- I first heard about the male deficit model, the sociological theory that men are lousy at friendship, a few months after my friend Matt moved to Seattle.
According to the Male Deficit Model, friendships between men function and falter within strict pragmatic categories: "convenience friends," for example, exchange helpful favors but don't interact much otherwise; "mentor friends," who connect primarily through one man's tutelage of the other; or "activity friends," which Matt and I became by surfing in San Francisco.
I can remember a college professor scolding his male students for hanging out with each other outside of class: "Men don't have friends. We have business contacts. Grow up!" He wasn't the least bit bothered by his female students befriending each other. Men are just as crippled by gender roles as women used to be. The difference is that few people want to recognize this or address it.
I don't think so. I have a number of close male friends. Having a child has definitely reduced my 'guy time', but I am making a conscious effort to change that. I plan to start a monthly game night and push it to bi-weekly if we can. It's tough with a two-year old. A group of my high school male friends gathers once each year for a conference. We each have to present something, and a Q&A session follows. In addition to that, we drink and play games. We have done this 12 years in a row, and I don't think that we will ever stop. These guys are brothers to me. My father had a group of four childhood friends that remained close their whole lives. Sadly, only two are left and they are in their mid sixties. One thing I appreciate about my male friends, is that we don't have to talk about our problems for therapeutic benefit. Just hanging out and shooting the shit typically makes me feel much better about anything that has been getting me down.
What's interesting is that this can also tie back to why many young men can have trouble early in marriages. I can speak from experience, that therapeutic benefit for women is very strong, and initially it was difficult to process that she just wanted to talk about her problems (and I couldn't help but to try and solve them). It was all so simple after that...
I can't tell if you are being facetious here, but it works either way. :) It's very true that men and women often differ in how they prefer to work out their problems, whereby women prefer to talk it out and men often prefer to do something that takes their mind off of it. Of course, it's just a generalization, but it's one that applies to my marriage as well. All relationships seem to evolve to lower energy states, which to a point, is a good thing.It was all so simple after that...
Great, exactly what I want to hear. EVERYTHING IS TERRIBLE GUYS! Also this for humorAnd don't think you're immune because of the great relationship you have with your wife. A team of researchers from around the world analyzed a vast mobile phone database – 2 billion calls and 500 million text messages – and found that by the time married women hit 45 or so, they demote their husbands from first to second place among their most important relationships, typically in favor of a daughter or a younger female friend. It turns out our wives are going to dump us without even leaving the marriage.
I did notice this. 6 years ago I moved from Israel to Germany for studies. I could count the times I talked to my best friend at home on two hands. Now I am back for 2.5 months of vacation, and its as if I didn't leave anymore. Even though I have to push him to tell me whats wrong with him... I have a good friend from Germany who I shared loads of awesome times with, I wonder what will happen with that relationship... I also noticed that I have more female friends than male friends (MUCH more), what does that say about me?

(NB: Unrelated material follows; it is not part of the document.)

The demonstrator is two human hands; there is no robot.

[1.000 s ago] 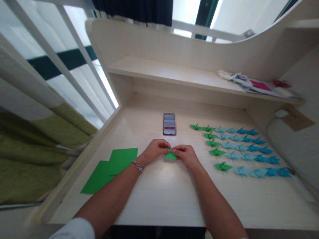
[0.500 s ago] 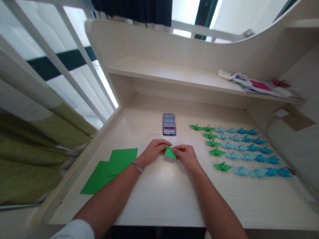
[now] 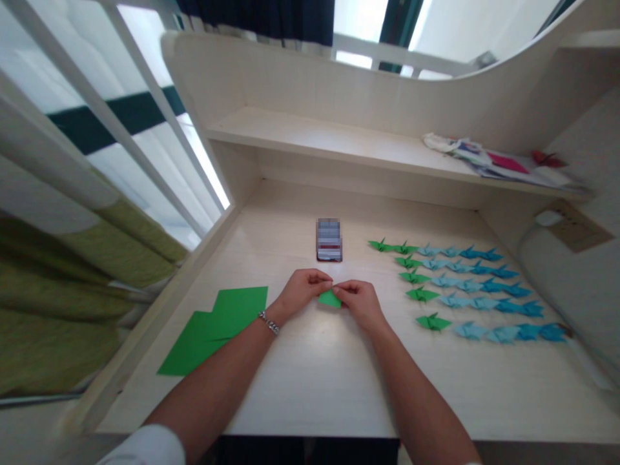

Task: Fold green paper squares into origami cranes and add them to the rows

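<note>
Both hands meet over the middle of the pale wooden desk (image 3: 310,387), pinching a small folded piece of green paper (image 3: 329,299). My left hand (image 3: 304,290), with a metal bracelet at the wrist, grips its upper left edge with closed fingers. My right hand (image 3: 359,302) pinches its right side. The folded piece sits low, just above the desk top. To the left lie flat green paper sheets (image 3: 217,328).
A phone (image 3: 329,240) lies behind the hands. Rows of several green paper cranes (image 3: 419,294) and blue paper cranes (image 3: 484,287) cover the desk's right side. A shelf (image 3: 339,139) above holds papers (image 3: 489,161) at its right end. A railing and curtain stand to the left.
The green piece has been turned and pressed between the fingers; it now shows flatter and lower. Both hands have stayed in almost the same spot.
</note>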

The question of friendship is complex. Often times I think that some of my male friends are asking me a favor simply to engage in activity ("Hey, can you help me move a couch?"). There are mentors of mine that I've established relationships with both as a matter of convenience (i.e. frequenting the same place) and for working on projects (e.g. business partners). I like how the article tends to bleed the categories together, and how it brings up the changing nature of mens' relationships via technology. What about the transgendered? I'd like to phrase a more apt question, but I'm not sure as to how I should do it.
I had no idea that loneliness is that bad for your health. That was an interesting read and I'd agree that male friendships are often lacking. With the exceptions of my roommates at college and a few other people, my most fulfilling friendships are with females. I have a pretty even amount of friends between male and female, but I've found that I spend much more time with my female friends as opposed to my male friends. Both physically and talking to them through text messaging, internet, or whatever other method. Not sure what to make of that.